**Try it**
In the material below, identify each line bearing the word "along". Reproduce those lines.

##### Data for analysis #####

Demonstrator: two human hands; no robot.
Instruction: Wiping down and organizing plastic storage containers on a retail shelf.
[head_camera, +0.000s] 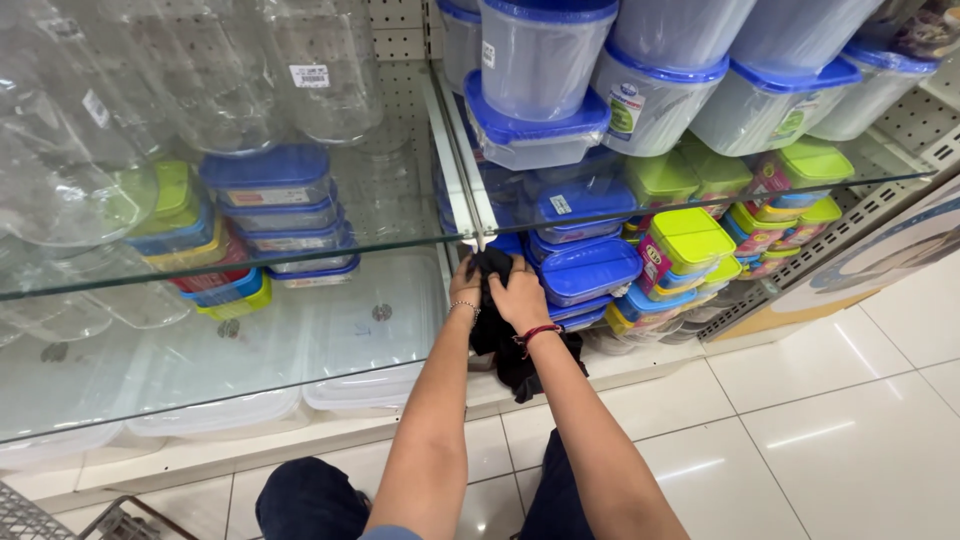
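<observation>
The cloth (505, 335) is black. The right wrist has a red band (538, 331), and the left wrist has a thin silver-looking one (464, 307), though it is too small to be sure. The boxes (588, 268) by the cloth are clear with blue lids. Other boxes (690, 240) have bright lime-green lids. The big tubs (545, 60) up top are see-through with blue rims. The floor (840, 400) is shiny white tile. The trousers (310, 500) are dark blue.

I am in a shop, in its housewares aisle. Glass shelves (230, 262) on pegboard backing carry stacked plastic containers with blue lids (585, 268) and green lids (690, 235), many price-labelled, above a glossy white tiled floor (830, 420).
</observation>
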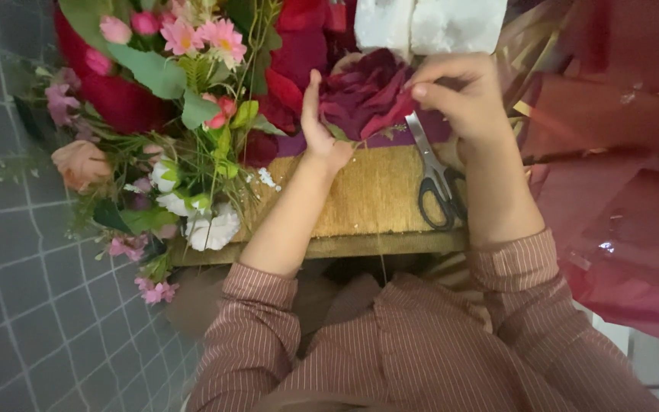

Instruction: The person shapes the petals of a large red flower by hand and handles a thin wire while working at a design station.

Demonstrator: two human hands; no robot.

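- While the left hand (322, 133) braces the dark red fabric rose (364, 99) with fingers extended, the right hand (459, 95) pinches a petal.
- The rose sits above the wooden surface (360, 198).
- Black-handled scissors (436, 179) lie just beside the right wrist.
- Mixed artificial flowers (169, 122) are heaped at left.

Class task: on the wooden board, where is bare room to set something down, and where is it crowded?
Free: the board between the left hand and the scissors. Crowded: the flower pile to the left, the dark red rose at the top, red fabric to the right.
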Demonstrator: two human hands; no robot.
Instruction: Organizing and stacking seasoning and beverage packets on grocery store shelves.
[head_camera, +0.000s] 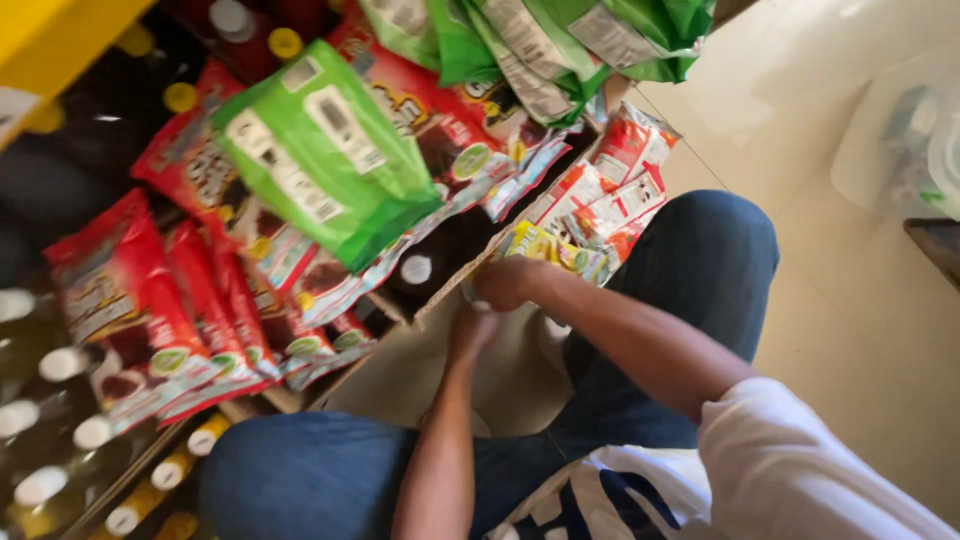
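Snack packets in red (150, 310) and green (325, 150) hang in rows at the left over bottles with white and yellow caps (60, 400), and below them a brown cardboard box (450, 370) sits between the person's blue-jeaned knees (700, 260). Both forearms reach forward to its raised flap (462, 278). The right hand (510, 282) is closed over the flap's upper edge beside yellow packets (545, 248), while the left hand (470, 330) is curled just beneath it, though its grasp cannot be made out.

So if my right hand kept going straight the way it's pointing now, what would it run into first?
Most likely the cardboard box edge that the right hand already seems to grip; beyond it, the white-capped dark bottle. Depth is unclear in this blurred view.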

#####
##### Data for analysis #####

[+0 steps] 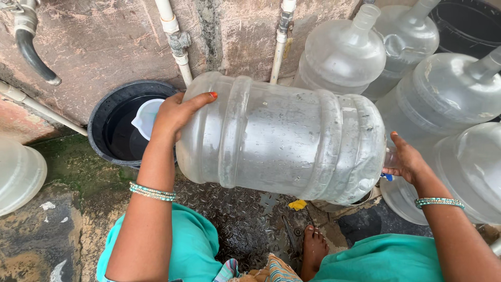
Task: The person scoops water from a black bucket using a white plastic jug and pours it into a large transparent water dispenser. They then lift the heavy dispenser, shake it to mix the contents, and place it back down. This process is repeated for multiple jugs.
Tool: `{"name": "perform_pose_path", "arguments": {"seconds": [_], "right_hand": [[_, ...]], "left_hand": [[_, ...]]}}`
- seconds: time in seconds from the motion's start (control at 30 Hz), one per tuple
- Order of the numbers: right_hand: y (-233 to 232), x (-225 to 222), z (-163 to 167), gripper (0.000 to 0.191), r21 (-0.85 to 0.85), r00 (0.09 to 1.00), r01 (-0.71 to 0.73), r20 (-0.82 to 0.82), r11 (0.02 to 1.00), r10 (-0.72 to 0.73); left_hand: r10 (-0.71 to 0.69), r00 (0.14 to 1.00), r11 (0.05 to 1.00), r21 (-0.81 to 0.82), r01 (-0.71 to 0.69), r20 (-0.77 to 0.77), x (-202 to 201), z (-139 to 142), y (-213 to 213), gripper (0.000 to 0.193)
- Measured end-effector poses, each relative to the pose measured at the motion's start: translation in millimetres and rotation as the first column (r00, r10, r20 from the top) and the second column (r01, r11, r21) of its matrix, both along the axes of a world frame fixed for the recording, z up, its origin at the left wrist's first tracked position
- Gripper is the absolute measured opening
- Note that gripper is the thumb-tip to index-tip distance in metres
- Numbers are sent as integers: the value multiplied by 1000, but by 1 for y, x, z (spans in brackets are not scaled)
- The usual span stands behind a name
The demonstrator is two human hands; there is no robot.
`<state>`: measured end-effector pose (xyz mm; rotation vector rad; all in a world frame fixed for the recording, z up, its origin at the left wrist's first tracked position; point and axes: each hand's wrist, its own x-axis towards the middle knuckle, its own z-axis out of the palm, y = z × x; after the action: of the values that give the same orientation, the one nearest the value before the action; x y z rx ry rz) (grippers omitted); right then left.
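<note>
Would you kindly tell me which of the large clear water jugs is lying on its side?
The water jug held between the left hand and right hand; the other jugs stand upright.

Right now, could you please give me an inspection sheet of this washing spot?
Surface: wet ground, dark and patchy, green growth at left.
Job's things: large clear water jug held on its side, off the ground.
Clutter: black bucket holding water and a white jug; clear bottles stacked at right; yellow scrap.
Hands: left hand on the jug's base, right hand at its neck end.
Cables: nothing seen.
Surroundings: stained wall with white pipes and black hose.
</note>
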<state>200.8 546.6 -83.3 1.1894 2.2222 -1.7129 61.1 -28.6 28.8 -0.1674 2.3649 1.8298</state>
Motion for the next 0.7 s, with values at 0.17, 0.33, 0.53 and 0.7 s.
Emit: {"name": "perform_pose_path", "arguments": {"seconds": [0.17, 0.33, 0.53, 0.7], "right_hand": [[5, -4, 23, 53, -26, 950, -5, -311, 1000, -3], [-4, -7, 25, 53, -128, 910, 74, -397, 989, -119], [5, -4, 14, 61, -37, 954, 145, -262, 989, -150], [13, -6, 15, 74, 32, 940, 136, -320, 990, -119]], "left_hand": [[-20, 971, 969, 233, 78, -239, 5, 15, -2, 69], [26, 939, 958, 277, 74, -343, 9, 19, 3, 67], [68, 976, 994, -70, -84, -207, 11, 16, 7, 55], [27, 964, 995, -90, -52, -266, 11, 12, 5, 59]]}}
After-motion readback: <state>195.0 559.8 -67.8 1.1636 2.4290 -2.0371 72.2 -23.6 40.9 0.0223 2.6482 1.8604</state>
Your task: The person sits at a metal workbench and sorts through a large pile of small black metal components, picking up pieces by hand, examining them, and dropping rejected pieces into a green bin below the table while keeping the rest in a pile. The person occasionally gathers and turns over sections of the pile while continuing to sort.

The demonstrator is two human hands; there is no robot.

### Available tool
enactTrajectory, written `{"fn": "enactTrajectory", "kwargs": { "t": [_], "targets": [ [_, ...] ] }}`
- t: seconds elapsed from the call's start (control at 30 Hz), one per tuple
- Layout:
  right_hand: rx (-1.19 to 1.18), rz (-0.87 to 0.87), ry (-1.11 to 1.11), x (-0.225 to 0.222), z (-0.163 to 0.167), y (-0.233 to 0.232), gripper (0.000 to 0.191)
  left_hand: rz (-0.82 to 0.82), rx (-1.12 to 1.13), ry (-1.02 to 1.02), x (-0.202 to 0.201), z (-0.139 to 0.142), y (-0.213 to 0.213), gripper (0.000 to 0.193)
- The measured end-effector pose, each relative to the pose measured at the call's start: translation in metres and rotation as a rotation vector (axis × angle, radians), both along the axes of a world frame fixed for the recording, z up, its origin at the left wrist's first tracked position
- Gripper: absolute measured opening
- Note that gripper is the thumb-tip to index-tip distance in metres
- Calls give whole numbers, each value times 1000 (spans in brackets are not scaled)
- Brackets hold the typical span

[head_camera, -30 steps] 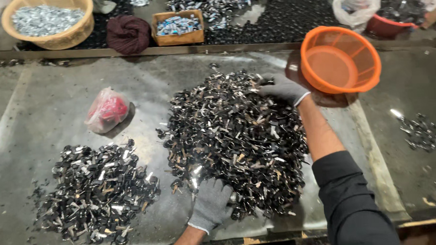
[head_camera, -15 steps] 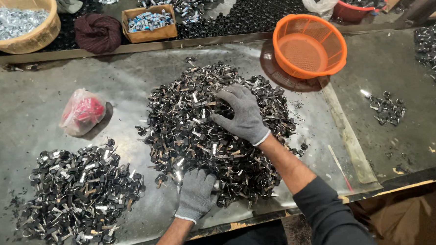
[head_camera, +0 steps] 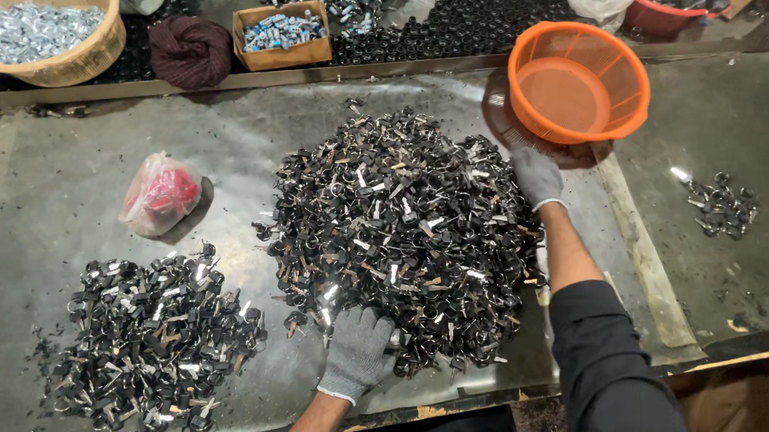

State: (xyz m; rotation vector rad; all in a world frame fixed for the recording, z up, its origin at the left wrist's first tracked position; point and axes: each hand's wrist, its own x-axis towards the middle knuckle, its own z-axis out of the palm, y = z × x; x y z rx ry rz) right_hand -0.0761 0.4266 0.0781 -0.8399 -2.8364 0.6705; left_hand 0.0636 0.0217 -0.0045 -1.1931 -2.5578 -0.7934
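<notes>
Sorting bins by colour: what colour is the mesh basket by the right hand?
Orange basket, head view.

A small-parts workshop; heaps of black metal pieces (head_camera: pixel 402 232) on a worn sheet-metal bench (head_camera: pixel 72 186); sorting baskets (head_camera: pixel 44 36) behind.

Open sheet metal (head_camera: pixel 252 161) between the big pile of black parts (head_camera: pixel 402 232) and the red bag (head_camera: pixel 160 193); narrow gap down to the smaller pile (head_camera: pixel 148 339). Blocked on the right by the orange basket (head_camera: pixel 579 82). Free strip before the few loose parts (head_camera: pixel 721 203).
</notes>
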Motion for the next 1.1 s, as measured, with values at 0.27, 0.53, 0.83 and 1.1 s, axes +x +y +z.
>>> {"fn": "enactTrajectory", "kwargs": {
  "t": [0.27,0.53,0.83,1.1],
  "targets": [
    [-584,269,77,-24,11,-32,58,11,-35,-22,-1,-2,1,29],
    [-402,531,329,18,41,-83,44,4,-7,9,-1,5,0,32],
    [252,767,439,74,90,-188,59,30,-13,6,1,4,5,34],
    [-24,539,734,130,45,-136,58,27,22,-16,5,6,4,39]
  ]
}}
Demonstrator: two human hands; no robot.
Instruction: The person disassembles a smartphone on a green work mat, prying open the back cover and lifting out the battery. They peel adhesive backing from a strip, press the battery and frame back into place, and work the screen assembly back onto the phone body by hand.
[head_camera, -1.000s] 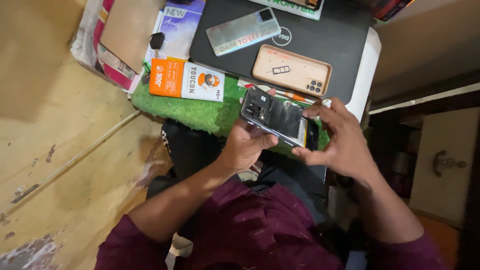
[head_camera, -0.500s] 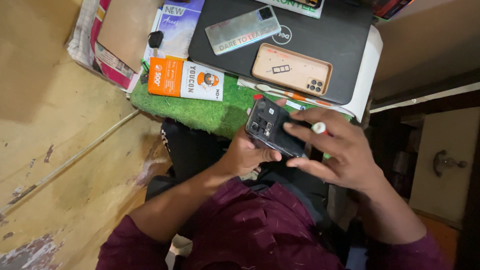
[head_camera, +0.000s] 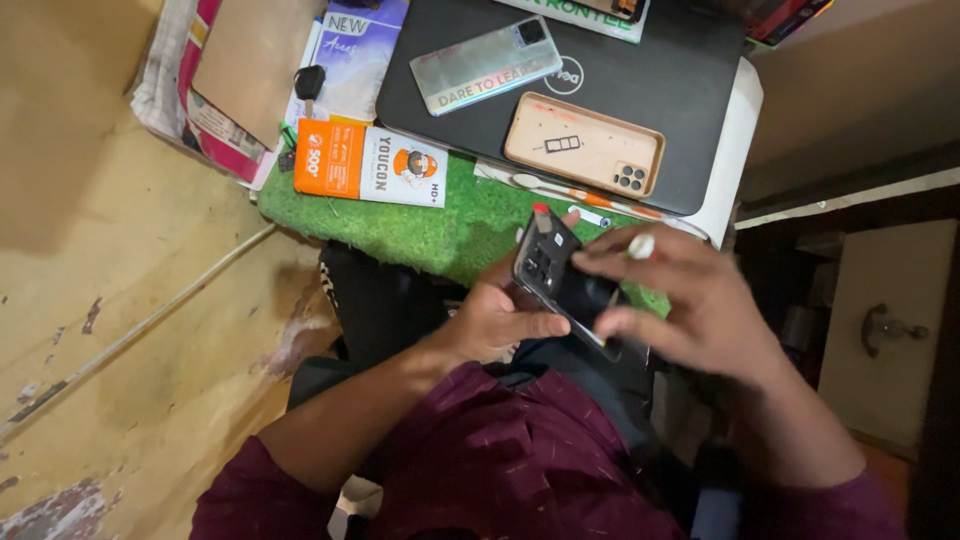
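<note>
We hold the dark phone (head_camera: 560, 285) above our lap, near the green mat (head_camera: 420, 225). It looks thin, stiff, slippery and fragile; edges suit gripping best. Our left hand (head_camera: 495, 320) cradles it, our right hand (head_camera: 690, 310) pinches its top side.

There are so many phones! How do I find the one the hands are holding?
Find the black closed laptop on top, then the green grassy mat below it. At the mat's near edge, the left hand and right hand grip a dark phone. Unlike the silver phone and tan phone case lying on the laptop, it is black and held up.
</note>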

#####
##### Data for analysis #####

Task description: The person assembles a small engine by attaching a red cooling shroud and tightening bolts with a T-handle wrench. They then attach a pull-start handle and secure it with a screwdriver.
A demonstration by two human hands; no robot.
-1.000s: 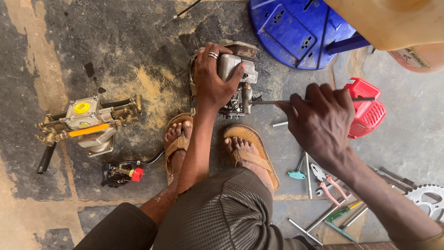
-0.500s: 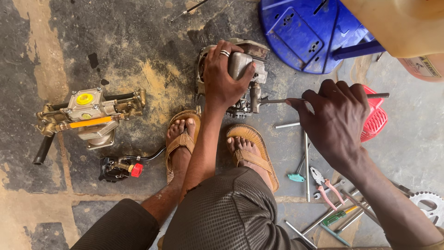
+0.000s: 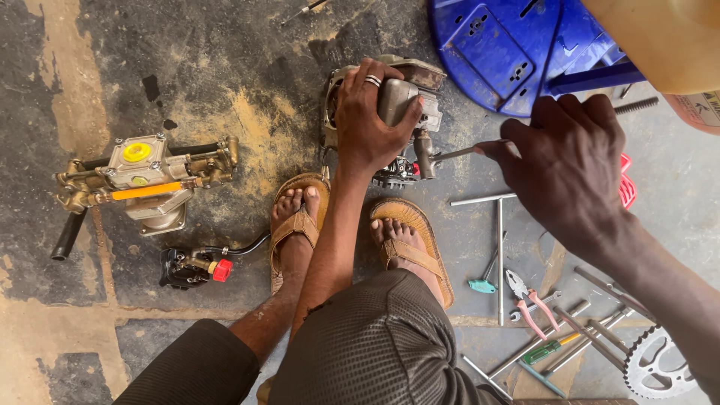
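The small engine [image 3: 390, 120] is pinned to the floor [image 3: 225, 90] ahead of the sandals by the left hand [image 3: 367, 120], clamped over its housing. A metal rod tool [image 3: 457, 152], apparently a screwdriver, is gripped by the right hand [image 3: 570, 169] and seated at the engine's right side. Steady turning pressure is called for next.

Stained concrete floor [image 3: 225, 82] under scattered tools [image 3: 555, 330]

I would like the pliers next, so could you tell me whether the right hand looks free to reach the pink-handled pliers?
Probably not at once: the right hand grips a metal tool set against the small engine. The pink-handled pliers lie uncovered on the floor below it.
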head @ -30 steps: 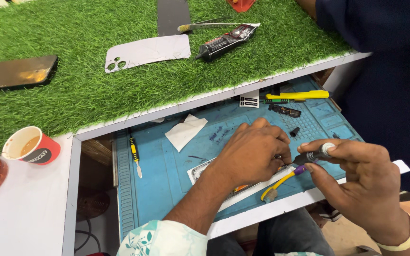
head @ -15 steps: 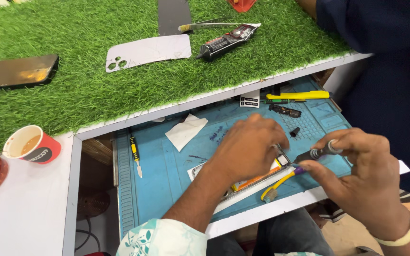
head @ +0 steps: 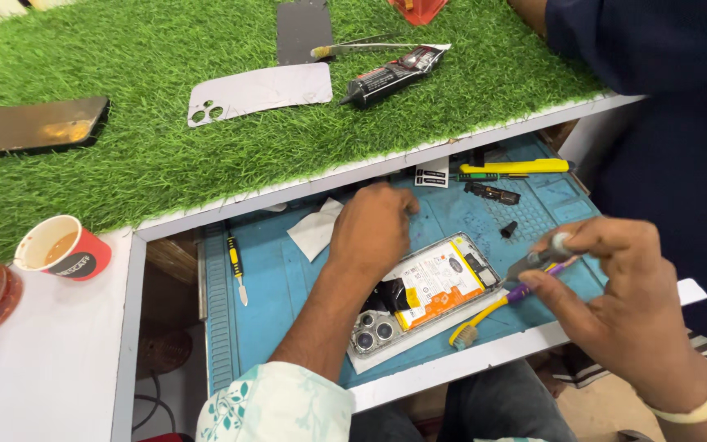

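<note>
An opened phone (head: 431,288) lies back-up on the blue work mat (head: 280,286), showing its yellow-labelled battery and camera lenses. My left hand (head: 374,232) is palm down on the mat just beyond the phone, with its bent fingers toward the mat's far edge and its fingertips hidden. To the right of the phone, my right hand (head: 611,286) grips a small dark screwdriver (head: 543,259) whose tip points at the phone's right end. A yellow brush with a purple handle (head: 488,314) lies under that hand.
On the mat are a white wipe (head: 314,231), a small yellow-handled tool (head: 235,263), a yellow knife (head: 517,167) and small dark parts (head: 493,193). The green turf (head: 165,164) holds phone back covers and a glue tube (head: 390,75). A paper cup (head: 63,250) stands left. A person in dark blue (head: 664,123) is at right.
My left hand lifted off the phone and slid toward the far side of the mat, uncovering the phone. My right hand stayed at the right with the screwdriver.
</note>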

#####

**Task result**
- Measured end-effector poses, each relative to the pose measured at the motion's start: translation in millimetres and rotation as the first column (r00, r10, r20 from the top) and the second column (r01, r11, r21) of its matrix, both along the axes of a world frame fixed for the recording, z up, its origin at the left wrist's first tracked position
- The measured end-effector pose, each relative to the pose measured at the call's start: translation in metres and rotation as a rotation vector (axis × angle, radians), both along the axes of a world frame fixed for the recording, z up, its origin at the left wrist's first tracked position

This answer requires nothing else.